“Your father is wrong.”

“Wrong? You — ah — suffer from delusions?”

“About your imagining things. You aren’t.” I finished my whisky and got to my feet. “Something is wrong, far wrong, Miss Beresford.”

She looked me steadily in the eyes, then said quietly, “Will you tell me what it is? Please?” The cool amusement was now completely absent from both face and voice: a completely different Susan Beresford from the one I’d known, and one I liked very much better than the old one. For the first time, and very late in the day, the thought occurred to me that this might be the real Susan Beresford: when you wear a price ticket marked umpteen million dollars and are travelling in a forest alive with wolves looking for gold and a free meal ticket for life, some sort of shield, some kind of protective device against the wolves, is liable to be very handy indeed, and I had to admit that the air of half mocking amusement which seldom left her was a most effective deterrent.

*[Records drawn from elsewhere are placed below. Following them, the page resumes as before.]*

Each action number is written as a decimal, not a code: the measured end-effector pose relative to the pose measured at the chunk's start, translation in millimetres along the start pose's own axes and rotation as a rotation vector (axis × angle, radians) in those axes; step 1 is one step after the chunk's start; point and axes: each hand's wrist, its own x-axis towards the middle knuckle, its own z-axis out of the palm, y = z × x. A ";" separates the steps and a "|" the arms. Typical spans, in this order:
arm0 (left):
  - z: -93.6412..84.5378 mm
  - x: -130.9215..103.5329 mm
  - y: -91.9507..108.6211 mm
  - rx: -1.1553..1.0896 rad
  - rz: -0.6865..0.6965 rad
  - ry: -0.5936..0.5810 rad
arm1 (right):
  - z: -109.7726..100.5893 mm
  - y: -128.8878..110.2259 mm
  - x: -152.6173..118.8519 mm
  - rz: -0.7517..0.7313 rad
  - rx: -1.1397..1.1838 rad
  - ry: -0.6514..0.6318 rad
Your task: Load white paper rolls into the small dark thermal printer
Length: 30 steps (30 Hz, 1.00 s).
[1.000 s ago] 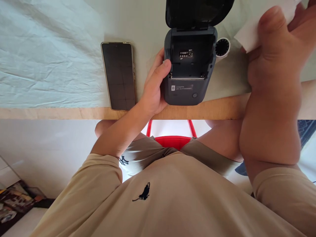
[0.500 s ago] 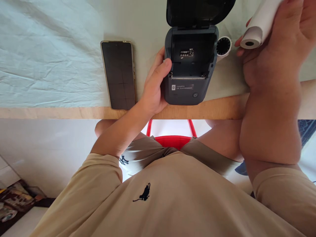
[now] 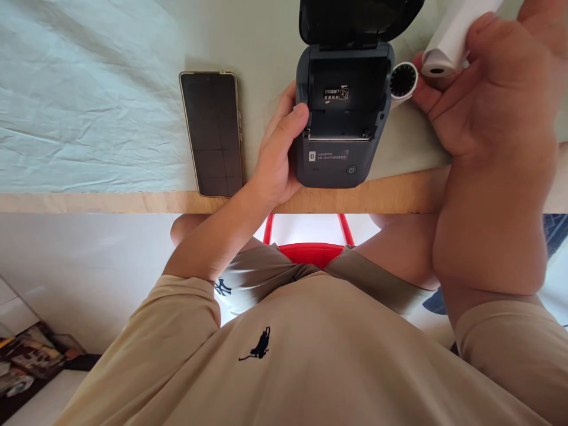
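Note:
A dark portable label printer [image 3: 338, 158] stands near the table's front edge with its black lid [image 3: 359, 21] raised and its paper bay bare. My left hand [image 3: 284, 145] grips the printer's left side, thumb on top. At the upper right, my right hand [image 3: 483, 89] is closed around a white paper roll [image 3: 450, 44], whose end with a dark core hole faces me. Between the printer and that hand lies a small white cylinder with a black patterned round end [image 3: 403, 80]. My right fingertips come close to it; whether they touch it I cannot tell.
A smartphone [image 3: 213, 136] with a dark screen lies left of the printer, its lower end over the wooden edge [image 3: 89, 202]. A pale green cloth [image 3: 110, 106] covers the table, wrinkled at the left. Below is a red stool [image 3: 313, 253] between my legs.
My right hand has turned and shifted a little left with the paper roll, its fingers now nearer the small white cylinder. My left hand and the printer have stayed in place.

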 end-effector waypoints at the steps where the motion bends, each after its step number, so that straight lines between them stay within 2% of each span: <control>1: 0.1 0.0 -0.2 -0.006 0.003 0.002 | 0.0 1.9 1.4 0.055 0.067 0.000; 3: 1.5 -0.2 -0.3 -0.009 0.010 0.016 | -0.1 6.0 4.7 0.086 0.174 0.029; 4: 2.6 -0.4 -0.2 -0.003 0.010 0.028 | -0.2 7.7 5.9 0.020 0.148 0.069; 7: 5.6 -1.0 1.0 0.044 -0.015 0.076 | -0.4 7.9 4.4 -0.250 -0.133 0.211; 9: 6.6 -1.4 2.2 0.082 -0.029 0.098 | -0.3 4.3 -0.3 -0.330 -0.397 0.230; 12: 6.3 -1.7 3.5 0.100 -0.033 0.104 | -0.6 -1.1 -6.7 -0.306 -0.599 0.185; 17: 4.3 -1.5 3.1 0.042 -0.028 0.060 | -4.2 1.3 -6.8 -0.266 -0.673 0.194; 25: 4.5 -0.6 0.6 0.007 0.000 0.052 | 1.5 -4.4 -9.5 -0.291 -0.599 0.173; 30: 6.7 -1.3 1.0 0.035 0.005 0.067 | 1.7 -5.6 -7.8 -0.270 -0.575 0.231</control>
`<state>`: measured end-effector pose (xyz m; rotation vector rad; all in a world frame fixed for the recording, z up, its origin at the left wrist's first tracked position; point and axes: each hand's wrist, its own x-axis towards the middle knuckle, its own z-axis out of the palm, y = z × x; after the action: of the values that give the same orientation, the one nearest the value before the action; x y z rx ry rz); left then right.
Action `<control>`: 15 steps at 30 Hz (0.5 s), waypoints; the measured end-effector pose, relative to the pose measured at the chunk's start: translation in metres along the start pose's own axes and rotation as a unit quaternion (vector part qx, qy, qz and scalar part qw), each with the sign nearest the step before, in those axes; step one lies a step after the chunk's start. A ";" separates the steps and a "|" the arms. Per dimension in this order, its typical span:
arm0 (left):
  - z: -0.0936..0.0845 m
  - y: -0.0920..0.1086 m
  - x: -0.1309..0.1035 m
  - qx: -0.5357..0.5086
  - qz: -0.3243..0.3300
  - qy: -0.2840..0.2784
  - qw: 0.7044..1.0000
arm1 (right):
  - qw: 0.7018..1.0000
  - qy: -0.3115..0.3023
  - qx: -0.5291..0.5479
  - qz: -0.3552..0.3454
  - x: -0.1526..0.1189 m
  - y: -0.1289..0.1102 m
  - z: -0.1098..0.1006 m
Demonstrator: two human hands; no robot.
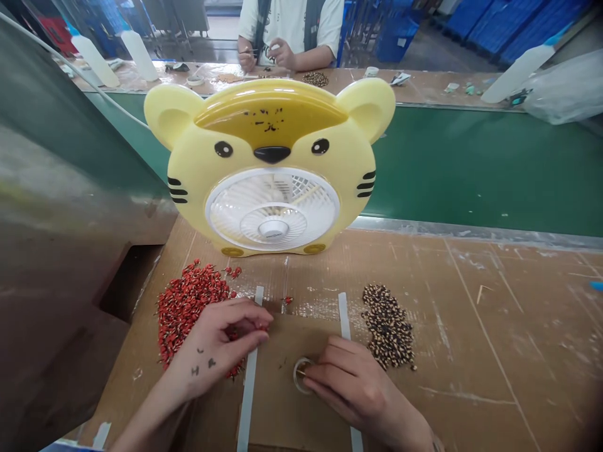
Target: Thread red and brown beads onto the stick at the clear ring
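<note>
My left hand [221, 342] rests on the edge of a pile of small red parts [188, 304], its fingers pinched together on a few of them. My right hand [351, 380] lies on the cardboard-covered bench, its fingertips closed on a thin stick-like piece held against a small pale ring [299, 373]. A heap of small dark brown and cream parts [389, 326] sits just right of my right hand. Two white tape strips [249, 376] run along the cardboard between the piles.
A yellow tiger-faced desk fan [271, 169] stands upright just beyond my hands. Behind it runs a green conveyor belt [471, 169]. Across the belt a person's hands [268, 53] work at another bench with white bottles [139, 53]. A grey panel [56, 188] stands at my left.
</note>
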<state>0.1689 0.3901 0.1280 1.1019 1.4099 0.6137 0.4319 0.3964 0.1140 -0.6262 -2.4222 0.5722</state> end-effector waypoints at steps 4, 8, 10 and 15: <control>0.024 -0.007 -0.003 -0.183 -0.015 -0.060 0.981 | 1.000 0.008 -0.026 -0.002 -0.002 0.002 -0.002; 0.038 -0.028 -0.005 -0.274 -0.085 -0.104 0.952 | 0.999 -0.036 0.000 -0.010 -0.003 0.000 -0.005; 0.043 -0.038 -0.008 -0.286 -0.086 -0.102 0.949 | 1.000 -0.029 -0.007 -0.009 -0.002 -0.001 -0.006; 0.054 -0.047 -0.010 -0.317 -0.029 -0.080 0.945 | 0.999 -0.041 -0.016 -0.011 -0.003 0.001 -0.004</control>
<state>0.2064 0.3495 0.0818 0.5753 0.9896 0.8390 0.4368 0.3964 0.1153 -0.6000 -2.5165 0.5619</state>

“Will you tell me, please?” She repeated. She’d come close to me now; the green eyes had started to melt in that weird way they had, and my breathing was all mixed up again. “I think you could trust me, Mr. Carter.” “Yes.” I looked away it took the last of my will power, but I looked away and managed to get my breathing working again, in-out, in-out; it wasn’t too difficult when you got the hang of it. “I think I could trust you, Miss Beresford. I will tell you. But not right away. If you knew why I say that you wouldn’t press me to tell you. Any of the passengers out taking the air or sunbathing?”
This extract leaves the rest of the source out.